Samoan politician (1941–2019)

Patu Togi II Ativalu Vaimasanu’u Tunupopo (7 September 1941 — 6 November 2019) was a Samoan politician and Member of the Legislative Assembly of Samoa. He was a member of the Samoan Democratic United Party and Human Rights Protection Party.

Patu was born in Vaiala. He worked for the Samoa Ports Authority, as a teacher, and then as a police officer, eventually rising to the rank of Chief Superintendent.
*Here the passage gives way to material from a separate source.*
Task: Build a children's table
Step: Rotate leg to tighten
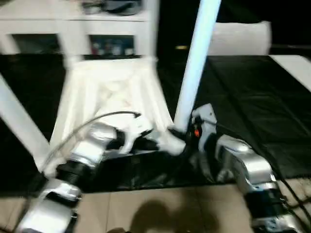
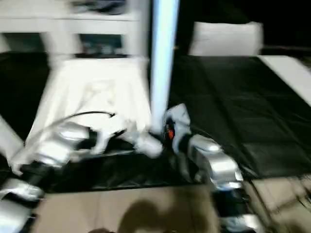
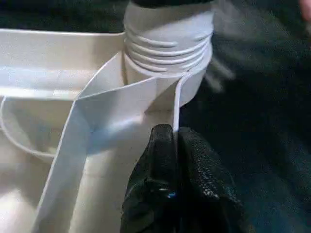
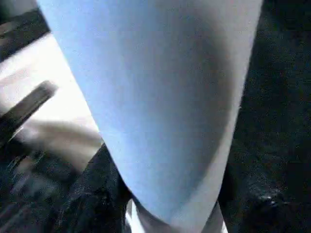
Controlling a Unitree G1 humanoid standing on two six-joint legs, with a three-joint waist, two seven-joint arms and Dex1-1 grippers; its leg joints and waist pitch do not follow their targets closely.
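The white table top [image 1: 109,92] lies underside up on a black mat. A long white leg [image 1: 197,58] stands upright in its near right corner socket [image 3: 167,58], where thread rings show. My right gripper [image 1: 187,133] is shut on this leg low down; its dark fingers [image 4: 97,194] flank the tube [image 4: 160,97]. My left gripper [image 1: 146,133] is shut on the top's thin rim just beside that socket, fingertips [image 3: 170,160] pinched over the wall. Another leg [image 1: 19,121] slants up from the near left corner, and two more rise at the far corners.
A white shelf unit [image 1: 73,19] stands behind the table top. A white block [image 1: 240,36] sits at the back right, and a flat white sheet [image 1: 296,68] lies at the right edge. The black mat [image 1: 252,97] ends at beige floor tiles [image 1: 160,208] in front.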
He was a member of Samoa's rugby team at the 1963 South Pacific Games in Suva, Fiji.

Ativalu was first elected to Parliament as a member of the Samoan Democratic United Party in the 2001 election, but he lost his seat at the 2006 election He initially filed an election petition against the victorious candidate, Anauli Pofitu Fesili, then dropped it.

Following the death of Sililoto Tolo Tuaifaiva he contested and won the 2007 Vaimauga West by-election as a candidate for the Human Rights Protection Party. After the by-election, he was accused of bribery and treating, as well as accepting a US$25,000 bribe for withdrawing an election petition against the winner in the 2006 election, Anauli Pofitu Fesili. However, no election petition was filed.

He lost his seat at the 2011 Samoan general election.